Task prompt: Please reproduce exactly the lines that begin the listing below, up to and including the line where "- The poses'" occurs.

[Start of Attachment]

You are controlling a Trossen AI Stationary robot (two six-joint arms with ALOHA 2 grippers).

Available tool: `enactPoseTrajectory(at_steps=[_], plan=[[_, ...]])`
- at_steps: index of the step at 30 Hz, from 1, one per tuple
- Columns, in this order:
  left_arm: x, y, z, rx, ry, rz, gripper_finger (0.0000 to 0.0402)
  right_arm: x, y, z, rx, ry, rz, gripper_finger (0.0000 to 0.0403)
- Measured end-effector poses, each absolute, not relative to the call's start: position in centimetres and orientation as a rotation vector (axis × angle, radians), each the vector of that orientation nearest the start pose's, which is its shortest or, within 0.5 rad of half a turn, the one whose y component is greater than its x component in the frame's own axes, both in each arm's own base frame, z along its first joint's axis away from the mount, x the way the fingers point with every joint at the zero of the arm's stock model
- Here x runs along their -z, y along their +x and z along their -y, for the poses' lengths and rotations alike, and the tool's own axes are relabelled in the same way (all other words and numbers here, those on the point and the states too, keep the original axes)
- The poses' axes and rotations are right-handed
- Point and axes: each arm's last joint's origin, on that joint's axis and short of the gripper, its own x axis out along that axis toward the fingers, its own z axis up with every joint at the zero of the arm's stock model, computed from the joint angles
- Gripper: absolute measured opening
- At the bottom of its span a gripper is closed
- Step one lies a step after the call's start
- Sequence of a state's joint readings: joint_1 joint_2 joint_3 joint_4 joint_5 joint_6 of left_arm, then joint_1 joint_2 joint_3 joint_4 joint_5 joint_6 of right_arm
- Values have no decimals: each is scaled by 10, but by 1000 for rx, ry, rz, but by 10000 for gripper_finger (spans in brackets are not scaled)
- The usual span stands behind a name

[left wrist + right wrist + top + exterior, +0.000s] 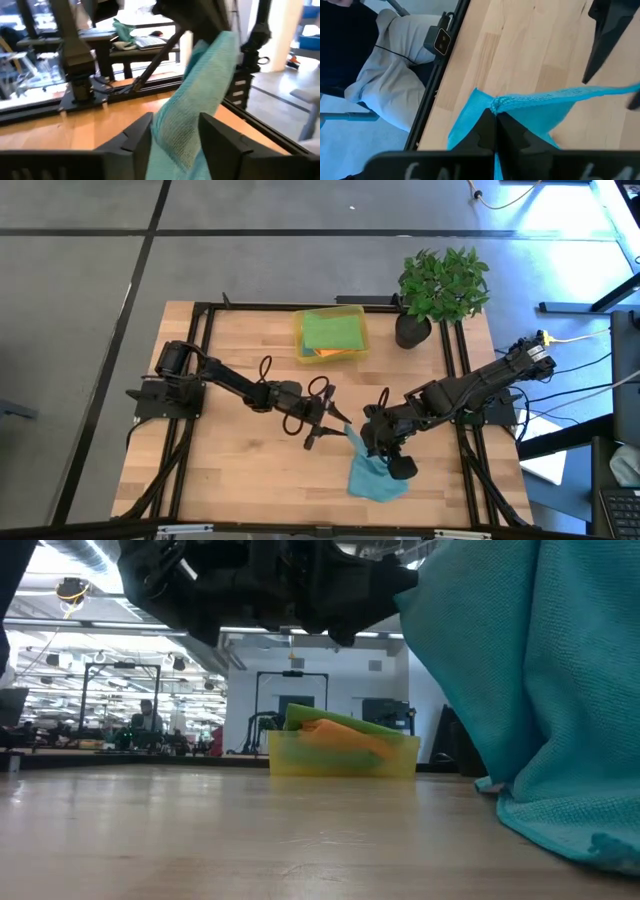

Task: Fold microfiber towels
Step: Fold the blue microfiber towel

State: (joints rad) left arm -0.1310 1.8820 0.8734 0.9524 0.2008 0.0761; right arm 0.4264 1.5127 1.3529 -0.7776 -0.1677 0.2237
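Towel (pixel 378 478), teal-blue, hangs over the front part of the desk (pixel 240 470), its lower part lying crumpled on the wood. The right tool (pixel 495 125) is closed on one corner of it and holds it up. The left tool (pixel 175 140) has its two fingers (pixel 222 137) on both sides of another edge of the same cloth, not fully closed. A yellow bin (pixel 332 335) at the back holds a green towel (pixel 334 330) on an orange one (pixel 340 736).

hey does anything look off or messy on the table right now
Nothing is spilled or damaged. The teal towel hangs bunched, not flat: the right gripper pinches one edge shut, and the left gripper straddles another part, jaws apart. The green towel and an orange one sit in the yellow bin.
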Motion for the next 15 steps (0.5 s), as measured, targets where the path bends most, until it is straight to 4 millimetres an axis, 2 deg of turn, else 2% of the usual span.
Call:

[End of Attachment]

Answer to the problem:
You are controlling a Trossen AI Stationary robot (two six-joint arms with ALOHA 2 grippers).

Available tool: `enactPoseTrajectory(at_steps=[_], plan=[[_, ...]])`
- at_steps: index of the step at 30 Hz, from 1, one per tuple
- Columns, in this order:
  left_arm: x, y, z, rx, ry, rz, gripper_finger (0.0000 to 0.0402)
  right_arm: x, y, z, rx, ry, rz, gripper_finger (0.0000 to 0.0403)
- Measured end-effector poses, each absolute, not relative to the call's start: position in centimetres and orientation as a rotation vector (axis × angle, radians), each the vector of that orientation nearest the start pose's, which is its shortest or, within 0.5 rad of half a turn, the one whose y component is greater than its x component in the frame's own axes, both in each arm's own base frame, z along its first joint's axis away from the mount, x the way the fingers point with every joint at the zero of the arm's stock model
- Here x runs along their -z, y along their +x and z along their -y, for the poses' lengths and rotations alike, and the tool's own axes are relabelled in the same way (all other words and numbers here, those on the point and the states too, keep the original axes)
- The poses' axes and rotations are right-handed

With this, the exercise is finished.